When the System is Broken, Everyone Loses
Higher education is facing intense scrutiny and disruption—from political attacks to financial instability to public skepticism about its value. These external forces are real and putting immense pressure on institutions.
While these challenges are very serious, I’ve been thinking a lot about how institutions can also be their own worst enemies:
- They operate in siloes.
- They chase prestige over people.
- They mistake motion for progress. (Because if the meetings never end, they must be accomplishing something...right?)
- They "save money" in ways that cost them much more tomorrow.
The result?
Burnout, disengagement, and disillusioned stakeholders. A cycle I've seen repeat itself across institutions—and I bet you have, too.
Last November, after nearly eight years of building and leading a high-performing advancement MarComm function, my position was unexpectedly eliminated—just as our division had closed its strongest fundraising year in a decade, raising $112 million. A decision framed as a necessary budget cut, driven by a substantial shortfall of several hundred fewer fall freshmen than expected.
Talented professionals—marketers, communicators, fundraisers—pushed out, burned out, or disengaged because institutions prioritize short-term financials over long-term impact.
This isn’t just about numbers.
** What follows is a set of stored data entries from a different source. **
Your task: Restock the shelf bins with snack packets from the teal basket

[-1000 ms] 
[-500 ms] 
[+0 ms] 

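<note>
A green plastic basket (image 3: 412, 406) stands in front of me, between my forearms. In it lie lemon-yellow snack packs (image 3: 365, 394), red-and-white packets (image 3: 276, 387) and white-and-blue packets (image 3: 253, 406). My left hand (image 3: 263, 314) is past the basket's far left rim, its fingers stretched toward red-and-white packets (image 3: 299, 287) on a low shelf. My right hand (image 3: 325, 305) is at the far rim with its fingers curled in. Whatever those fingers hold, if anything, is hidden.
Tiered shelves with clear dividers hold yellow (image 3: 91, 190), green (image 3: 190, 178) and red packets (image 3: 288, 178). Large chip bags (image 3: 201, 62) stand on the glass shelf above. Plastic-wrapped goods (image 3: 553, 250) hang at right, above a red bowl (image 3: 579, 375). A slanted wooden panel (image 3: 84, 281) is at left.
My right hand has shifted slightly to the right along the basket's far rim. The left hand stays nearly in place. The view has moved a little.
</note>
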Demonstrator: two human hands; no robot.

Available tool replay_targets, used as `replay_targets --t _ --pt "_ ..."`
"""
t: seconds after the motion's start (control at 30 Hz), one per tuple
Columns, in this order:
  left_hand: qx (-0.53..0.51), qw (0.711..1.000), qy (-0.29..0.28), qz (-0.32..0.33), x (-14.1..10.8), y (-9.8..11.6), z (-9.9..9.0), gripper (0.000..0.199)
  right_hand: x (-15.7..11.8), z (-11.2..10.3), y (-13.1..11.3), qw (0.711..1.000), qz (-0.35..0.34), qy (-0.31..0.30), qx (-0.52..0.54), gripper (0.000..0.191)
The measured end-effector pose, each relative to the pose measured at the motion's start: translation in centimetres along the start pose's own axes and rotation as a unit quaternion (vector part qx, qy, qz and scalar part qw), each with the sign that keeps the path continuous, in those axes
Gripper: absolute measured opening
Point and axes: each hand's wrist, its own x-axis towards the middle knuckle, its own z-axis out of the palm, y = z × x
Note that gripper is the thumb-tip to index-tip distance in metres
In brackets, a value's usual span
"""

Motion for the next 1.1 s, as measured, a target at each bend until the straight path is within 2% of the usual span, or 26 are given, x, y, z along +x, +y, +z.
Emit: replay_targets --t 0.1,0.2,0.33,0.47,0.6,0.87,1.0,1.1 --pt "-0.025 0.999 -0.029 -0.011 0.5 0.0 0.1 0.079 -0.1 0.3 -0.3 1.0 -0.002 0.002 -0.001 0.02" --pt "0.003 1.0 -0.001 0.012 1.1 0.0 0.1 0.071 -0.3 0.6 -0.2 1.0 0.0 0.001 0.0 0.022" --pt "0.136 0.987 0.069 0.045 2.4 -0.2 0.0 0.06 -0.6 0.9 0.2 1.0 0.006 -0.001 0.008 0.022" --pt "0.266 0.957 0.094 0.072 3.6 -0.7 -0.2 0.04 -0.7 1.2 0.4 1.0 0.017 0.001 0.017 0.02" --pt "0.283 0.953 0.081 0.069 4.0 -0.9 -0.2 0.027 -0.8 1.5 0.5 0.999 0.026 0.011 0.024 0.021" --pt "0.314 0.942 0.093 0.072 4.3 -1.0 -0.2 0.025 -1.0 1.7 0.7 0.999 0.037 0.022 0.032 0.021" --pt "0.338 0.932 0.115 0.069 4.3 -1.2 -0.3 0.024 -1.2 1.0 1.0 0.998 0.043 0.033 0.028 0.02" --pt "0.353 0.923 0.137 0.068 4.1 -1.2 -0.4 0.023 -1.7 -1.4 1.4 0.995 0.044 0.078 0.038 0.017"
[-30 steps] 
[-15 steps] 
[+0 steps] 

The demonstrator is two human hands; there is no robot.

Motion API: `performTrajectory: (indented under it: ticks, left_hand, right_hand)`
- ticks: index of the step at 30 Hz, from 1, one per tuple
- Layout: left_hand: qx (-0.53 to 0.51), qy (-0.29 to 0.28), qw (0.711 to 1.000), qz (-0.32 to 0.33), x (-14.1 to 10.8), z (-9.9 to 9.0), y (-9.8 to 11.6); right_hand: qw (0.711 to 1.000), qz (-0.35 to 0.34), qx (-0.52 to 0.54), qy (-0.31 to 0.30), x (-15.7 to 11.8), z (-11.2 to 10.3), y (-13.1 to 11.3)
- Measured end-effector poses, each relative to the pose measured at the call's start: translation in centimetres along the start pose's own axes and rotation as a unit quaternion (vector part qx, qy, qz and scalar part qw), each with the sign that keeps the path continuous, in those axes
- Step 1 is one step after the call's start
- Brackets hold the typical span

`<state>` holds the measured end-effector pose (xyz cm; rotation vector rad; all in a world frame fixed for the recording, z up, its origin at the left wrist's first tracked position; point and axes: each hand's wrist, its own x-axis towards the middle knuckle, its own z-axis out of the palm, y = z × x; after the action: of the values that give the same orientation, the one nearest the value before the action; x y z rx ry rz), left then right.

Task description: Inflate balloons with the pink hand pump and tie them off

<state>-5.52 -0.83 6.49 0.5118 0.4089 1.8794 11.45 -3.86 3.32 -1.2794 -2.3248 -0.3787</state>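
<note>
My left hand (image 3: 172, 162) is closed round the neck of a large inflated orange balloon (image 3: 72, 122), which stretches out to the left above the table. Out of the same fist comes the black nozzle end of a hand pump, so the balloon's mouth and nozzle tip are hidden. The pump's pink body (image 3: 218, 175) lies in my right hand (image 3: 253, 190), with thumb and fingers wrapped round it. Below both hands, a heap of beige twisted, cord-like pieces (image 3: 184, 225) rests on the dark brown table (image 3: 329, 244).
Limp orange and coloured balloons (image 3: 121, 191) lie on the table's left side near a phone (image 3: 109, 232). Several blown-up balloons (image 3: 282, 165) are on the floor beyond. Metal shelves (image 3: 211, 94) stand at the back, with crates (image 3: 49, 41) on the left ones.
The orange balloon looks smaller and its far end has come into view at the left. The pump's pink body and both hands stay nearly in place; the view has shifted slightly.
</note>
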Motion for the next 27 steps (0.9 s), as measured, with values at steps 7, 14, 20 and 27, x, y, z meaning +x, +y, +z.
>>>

It’s about institutional health and long-term sustainability, forcing Advancement teams to constantly grapple with:
- Gift officers quietly job-searching instead of building relationships.
- MarComm teams scrambling on reactive work instead of driving strategy.
- Institutions losing loyal supporters because they’re treated like transactions.
- Annual giving and donor pipelines suffering from lack of sustained engagement and effective stewardship. (But don't worry, all those "miracle gifts" will definitely arrive at 11:59 PM on June 30. 😉)
The institutions that thrive don’t just react—they rethink. They move beyond short-term fixes and take strategic action to build resilience.
4 Ways Leaders Can Break the Cycle
1️⃣ Move from “budget-cutting” to strategic reinvestment.
- Audit spending for impact. Instead of across-the-board-cuts, assess which investments yield the highest long-term value (e.g., donor engagement, alumni outreach, and pipeline building)
- Reframe Advancement and MarComm as revenue drivers. These teams don't just spend money—they generate it. Build data-driven cases that show ROI from engagement efforts.
- Pilot high-impact, low-cost initiatives. Instead of freezing all new efforts, test small, scalable investments in donor stewardship and digital engagement to drive growth.
📊 Research from the Lilly Family School of Philanthropy shows that institutions that maintain fundraising investments during economic downturns often experience stronger donor engagement and giving post-recession.
2️⃣ Listen to the people closest to the work.
- Create structured feedback loops. Hold monthly “frontline insights” sessions where MarComm and fundraising staff share on-the-ground challenges with leadership.
- Decentralize decision-making. Empower teams to make local-level adjustments without waiting for top-down approvals on every initiative.
- Act on feedback, visibly. Employees stop speaking up when they don’t see action. Publicly acknowledge and implement ideas from frontline teams.
📌 Leaders who actively seek input from teams on the front line before making shifts build stronger, more sustainable organizations.
3️⃣ Redefine “efficiency” as maximizing talent, not just cutting costs.
Layoffs and restructuring often assume “efficiency” means fewer people doing more. Because who doesn't love running a marathon with a 50-pound backpack? In reality, this just leads to burnout and attrition. A better approach:
- Stop treating “do more with less” as a strategy: Instead, focus on doing the right work with the right people.
- Align roles to strengths: Audit what tasks drain vs. maximize your team’s expertise. Outsource or automate low-value tasks (e.g., basic email segmentation, meeting scheduling) so staff can focus on high-impact work like donor strategy and engagement.
- Use AI to enhance, not replace. Instead of layoffs, train teams to integrate AI tools for efficiency in content personalization, prospect research, and reporting.
4️⃣ Lead with Vulnerability—It’s a Leadership Strength, Not a Weakness.
Too often, leaders feel pressure to project certainty—especially during difficult times. But teams don’t need perfect leaders; they need honest ones.
- Model transparency from the top. Leaders who share challenges foster trust and encourage open conversations. Vulnerability isn’t a weakness—it’s what makes leadership real. (I explored this recently in Issue #8.)
- Create space for team-wide dialogue. Instead of only discussing what was accomplished in meetings, set aside time to ask, “What challenges are we facing, and how can we tackle them together?”
- Acknowledge when you don’t have all the answers. Teams respect leaders who say, “I don’t know yet, but here’s how we’re figuring it out together.”
📌 Example: Facing financial cutbacks, a university’s VP of Advancement didn’t retreat behind closed doors. Instead, she held open town halls, shared constraints transparently, and co-developed solutions with her team—resulting in stronger morale, buy-in, and retention.
When institutions foster openness, trust, and shared challenges, they create cultures that retain top talent and don't just survive difficult times...they build stronger, more engaged teams because of them.